**Work to complete**
Report each line of the data that has "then" somewhere in it.

**Material provided**
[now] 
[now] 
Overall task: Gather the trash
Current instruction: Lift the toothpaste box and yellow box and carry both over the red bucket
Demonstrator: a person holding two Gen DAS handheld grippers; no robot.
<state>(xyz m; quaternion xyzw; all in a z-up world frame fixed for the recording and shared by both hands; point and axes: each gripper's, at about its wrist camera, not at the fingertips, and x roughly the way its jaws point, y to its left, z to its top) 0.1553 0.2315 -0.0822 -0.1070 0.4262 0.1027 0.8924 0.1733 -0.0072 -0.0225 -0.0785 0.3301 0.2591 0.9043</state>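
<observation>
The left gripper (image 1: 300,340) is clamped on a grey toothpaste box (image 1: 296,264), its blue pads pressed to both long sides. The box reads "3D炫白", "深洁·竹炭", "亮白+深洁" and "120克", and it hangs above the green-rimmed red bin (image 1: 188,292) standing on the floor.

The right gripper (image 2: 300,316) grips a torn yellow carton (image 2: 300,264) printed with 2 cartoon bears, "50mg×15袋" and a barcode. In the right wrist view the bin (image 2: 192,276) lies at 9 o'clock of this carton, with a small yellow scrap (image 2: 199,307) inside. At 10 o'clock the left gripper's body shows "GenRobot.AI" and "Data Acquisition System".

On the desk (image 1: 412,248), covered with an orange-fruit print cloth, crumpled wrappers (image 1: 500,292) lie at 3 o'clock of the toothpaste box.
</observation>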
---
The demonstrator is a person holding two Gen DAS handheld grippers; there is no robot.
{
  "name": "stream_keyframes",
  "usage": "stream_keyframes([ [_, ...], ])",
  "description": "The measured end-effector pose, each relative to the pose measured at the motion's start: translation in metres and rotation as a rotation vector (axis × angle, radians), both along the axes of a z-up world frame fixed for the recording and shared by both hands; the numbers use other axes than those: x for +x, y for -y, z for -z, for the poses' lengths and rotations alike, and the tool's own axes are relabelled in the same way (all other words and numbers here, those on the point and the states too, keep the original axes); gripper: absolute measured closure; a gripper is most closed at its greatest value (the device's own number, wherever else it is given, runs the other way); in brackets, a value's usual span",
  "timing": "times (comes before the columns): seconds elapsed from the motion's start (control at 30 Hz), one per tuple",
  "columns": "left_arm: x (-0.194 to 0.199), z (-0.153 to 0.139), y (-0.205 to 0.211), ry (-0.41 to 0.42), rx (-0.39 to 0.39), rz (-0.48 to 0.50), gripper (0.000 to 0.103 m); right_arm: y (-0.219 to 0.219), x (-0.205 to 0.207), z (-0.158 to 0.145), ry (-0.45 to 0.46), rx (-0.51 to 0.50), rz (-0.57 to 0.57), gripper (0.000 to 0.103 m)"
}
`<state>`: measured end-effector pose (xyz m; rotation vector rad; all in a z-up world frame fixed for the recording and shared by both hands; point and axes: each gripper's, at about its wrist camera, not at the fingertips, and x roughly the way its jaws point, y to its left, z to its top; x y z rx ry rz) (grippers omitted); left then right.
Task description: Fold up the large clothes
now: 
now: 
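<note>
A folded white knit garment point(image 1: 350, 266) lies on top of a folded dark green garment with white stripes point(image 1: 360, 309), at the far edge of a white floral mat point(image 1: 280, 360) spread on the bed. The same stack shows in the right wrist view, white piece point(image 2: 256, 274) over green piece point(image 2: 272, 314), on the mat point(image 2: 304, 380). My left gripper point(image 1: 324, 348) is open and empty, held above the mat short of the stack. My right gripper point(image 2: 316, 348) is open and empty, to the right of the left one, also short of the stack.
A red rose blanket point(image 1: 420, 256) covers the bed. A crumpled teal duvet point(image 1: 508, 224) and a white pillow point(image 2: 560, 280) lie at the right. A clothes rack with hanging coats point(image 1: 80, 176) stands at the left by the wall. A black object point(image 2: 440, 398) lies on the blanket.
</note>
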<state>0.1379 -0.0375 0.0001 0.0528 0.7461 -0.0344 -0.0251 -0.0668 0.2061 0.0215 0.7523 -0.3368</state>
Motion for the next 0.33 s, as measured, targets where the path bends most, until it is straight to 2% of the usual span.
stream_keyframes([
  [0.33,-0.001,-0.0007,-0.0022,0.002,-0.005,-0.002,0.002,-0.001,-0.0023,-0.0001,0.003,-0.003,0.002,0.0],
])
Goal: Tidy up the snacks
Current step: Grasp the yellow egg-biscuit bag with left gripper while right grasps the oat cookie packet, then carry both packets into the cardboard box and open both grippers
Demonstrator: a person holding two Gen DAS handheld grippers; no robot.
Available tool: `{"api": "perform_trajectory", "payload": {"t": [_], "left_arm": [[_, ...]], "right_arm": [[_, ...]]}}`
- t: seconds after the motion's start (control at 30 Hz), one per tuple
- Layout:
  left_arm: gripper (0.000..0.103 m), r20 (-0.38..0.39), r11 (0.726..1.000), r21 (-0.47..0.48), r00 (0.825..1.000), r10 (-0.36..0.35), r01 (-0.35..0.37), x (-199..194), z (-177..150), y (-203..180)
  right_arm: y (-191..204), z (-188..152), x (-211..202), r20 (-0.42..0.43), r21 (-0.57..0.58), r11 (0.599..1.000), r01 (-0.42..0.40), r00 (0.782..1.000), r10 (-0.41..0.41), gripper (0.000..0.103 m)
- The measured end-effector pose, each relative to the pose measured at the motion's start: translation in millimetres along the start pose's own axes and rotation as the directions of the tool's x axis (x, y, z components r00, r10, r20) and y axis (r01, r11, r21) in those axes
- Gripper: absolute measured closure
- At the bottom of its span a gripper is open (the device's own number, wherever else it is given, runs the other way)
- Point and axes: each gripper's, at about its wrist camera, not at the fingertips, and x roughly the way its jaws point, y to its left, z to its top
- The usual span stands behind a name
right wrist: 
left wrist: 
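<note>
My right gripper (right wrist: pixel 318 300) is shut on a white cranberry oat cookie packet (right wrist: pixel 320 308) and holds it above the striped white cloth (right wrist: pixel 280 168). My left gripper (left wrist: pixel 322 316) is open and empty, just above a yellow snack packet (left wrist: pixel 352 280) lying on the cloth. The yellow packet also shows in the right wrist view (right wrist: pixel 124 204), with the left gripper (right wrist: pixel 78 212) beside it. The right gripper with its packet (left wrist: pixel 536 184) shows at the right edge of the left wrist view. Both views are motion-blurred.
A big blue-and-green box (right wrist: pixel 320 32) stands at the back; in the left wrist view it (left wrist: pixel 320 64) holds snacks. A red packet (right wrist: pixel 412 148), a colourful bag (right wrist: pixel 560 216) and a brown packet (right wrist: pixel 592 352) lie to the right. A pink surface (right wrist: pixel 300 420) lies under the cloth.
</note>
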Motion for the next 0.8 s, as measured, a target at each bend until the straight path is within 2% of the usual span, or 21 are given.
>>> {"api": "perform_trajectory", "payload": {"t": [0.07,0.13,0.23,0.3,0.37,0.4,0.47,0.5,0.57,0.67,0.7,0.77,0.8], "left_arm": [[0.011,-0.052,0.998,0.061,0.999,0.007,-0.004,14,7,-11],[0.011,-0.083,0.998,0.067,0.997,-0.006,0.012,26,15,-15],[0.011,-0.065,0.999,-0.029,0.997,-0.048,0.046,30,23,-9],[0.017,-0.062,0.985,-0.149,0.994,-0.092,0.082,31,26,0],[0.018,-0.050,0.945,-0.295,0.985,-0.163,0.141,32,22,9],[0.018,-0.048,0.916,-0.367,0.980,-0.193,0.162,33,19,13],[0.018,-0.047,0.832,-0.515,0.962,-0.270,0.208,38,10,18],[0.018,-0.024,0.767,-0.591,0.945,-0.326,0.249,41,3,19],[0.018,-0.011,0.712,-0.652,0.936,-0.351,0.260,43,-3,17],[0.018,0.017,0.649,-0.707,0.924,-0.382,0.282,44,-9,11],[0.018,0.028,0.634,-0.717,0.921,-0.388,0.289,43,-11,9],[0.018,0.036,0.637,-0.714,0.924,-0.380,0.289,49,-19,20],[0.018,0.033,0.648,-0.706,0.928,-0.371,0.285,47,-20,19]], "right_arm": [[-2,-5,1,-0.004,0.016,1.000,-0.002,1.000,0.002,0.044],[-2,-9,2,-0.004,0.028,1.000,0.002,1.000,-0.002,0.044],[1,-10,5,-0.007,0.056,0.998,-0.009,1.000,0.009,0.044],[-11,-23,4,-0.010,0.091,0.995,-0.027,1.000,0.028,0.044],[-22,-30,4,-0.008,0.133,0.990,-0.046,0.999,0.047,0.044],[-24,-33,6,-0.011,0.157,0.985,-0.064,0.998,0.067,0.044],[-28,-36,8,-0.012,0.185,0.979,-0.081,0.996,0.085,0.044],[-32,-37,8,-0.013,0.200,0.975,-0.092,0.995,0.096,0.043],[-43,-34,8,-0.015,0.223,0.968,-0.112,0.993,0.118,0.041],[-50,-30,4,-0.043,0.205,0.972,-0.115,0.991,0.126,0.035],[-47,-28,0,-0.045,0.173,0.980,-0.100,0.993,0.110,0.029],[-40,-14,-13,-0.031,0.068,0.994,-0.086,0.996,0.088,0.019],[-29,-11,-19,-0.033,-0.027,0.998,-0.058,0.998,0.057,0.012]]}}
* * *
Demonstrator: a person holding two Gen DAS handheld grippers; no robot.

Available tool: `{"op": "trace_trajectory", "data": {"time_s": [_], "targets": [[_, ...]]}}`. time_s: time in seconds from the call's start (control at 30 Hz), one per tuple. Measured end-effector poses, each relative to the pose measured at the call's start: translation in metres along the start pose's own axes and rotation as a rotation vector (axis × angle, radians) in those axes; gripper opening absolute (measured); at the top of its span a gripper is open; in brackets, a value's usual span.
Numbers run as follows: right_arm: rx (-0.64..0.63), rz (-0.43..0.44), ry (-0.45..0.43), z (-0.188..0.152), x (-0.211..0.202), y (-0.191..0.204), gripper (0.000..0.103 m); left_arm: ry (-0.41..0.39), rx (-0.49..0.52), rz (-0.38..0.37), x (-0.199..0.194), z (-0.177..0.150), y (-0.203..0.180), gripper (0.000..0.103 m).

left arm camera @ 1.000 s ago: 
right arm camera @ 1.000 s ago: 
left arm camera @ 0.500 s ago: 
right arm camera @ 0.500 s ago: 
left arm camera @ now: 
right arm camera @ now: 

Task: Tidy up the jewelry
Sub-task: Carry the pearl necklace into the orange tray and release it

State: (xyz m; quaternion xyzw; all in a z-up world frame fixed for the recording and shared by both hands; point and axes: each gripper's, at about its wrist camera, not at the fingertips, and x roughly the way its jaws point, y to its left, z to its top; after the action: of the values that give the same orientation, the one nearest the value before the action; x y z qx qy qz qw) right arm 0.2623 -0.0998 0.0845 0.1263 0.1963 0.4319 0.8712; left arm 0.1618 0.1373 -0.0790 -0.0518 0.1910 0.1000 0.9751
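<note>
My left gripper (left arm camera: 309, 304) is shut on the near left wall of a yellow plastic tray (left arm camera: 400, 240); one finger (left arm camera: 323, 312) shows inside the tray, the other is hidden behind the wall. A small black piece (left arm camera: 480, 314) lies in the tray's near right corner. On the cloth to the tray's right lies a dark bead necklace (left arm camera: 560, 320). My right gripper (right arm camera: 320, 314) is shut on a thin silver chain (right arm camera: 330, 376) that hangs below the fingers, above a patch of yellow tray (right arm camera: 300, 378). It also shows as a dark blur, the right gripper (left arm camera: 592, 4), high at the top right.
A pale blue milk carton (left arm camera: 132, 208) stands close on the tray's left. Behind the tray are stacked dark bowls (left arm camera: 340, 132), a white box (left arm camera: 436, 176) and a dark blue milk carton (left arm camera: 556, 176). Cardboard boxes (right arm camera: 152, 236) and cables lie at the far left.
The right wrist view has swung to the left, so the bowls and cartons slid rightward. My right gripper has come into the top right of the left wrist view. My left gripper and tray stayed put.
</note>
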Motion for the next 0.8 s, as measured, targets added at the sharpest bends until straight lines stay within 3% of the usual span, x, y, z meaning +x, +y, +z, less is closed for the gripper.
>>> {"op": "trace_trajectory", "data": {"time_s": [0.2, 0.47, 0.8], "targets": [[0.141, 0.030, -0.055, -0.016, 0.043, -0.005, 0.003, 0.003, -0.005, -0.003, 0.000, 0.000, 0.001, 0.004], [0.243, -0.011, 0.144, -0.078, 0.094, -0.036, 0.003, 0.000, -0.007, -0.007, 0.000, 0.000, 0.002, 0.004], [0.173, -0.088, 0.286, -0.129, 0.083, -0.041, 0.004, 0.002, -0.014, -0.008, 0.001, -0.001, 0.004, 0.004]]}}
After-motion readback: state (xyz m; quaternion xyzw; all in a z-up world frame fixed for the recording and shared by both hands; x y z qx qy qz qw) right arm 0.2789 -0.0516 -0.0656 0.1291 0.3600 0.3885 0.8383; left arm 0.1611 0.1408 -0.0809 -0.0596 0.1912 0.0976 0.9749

**Task result**
`<state>`: measured end-effector pose (xyz m; rotation vector rad; all in a z-up world frame fixed for the recording and shared by both hands; point and axes: each gripper's, at about its wrist camera, not at the fingertips, and x roughly the way its jaws point, y to its left, z to its top; x y z rx ry rz) (grippers omitted); left then right.
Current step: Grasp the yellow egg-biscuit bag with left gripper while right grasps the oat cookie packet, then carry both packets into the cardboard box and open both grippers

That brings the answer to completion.